This creative manifesto is part of a series of first-person pieces by Fine Art students reflecting on the ideas informing their work. Each post will feature the artist whose work is currently rotating through the Undergraduate Fine Art Student Gallery, at the Hillside Campus. This week, student Kristy Lovich explores the sources of inspiration behind her intimate and evocative installation entitled, “Don’t go runnin off, there’s lots of shit to carry!”

We are building a house that remembers.
Don’t go runnin’ off, there’s lots of shit to carry!

This Place: and we have so much to do; so many things to look at.
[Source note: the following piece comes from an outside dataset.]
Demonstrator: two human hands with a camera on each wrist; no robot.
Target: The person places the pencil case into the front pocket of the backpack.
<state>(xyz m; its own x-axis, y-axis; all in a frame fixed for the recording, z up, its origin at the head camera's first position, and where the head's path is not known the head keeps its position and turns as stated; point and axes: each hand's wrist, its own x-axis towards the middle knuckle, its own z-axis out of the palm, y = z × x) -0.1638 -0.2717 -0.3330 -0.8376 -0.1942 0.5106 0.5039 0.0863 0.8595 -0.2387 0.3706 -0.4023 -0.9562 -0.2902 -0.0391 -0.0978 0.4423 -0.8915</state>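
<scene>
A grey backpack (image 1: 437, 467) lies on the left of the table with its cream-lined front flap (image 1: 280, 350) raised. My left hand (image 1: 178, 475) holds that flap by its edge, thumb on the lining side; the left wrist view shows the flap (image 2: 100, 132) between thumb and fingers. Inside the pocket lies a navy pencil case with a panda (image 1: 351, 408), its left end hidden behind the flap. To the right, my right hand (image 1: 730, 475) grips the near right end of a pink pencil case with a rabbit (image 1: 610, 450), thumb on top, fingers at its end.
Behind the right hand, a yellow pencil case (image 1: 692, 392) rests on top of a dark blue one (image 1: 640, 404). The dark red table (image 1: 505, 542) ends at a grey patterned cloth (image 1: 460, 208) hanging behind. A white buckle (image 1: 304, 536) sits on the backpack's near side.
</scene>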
When I was a kid, my mom would ask me to clean my room, the room I shared with my sisters. And because we were always making things, because I was always building something and taking something apart, the room was always a mess. Always in each corner was the evidence of the simultaneous destruction and construction of the small worlds I occupied: the theater, the miniature, the fantastic, the hidden, the movie, the book, the magic. Collections piled onto collections. And alongside these precious worlds were also the objects of this world: the dirty laundry, the trash, the long abandoned can of soda, lollipop stuck to its own paper, a forgotten homework assignment. On that dreaded Saturday morning, when she had finally tired of negotiating the path carved into the sea of things in our room, my mother would tell us that we were not to emerge until it was clean. Until everything was in its place.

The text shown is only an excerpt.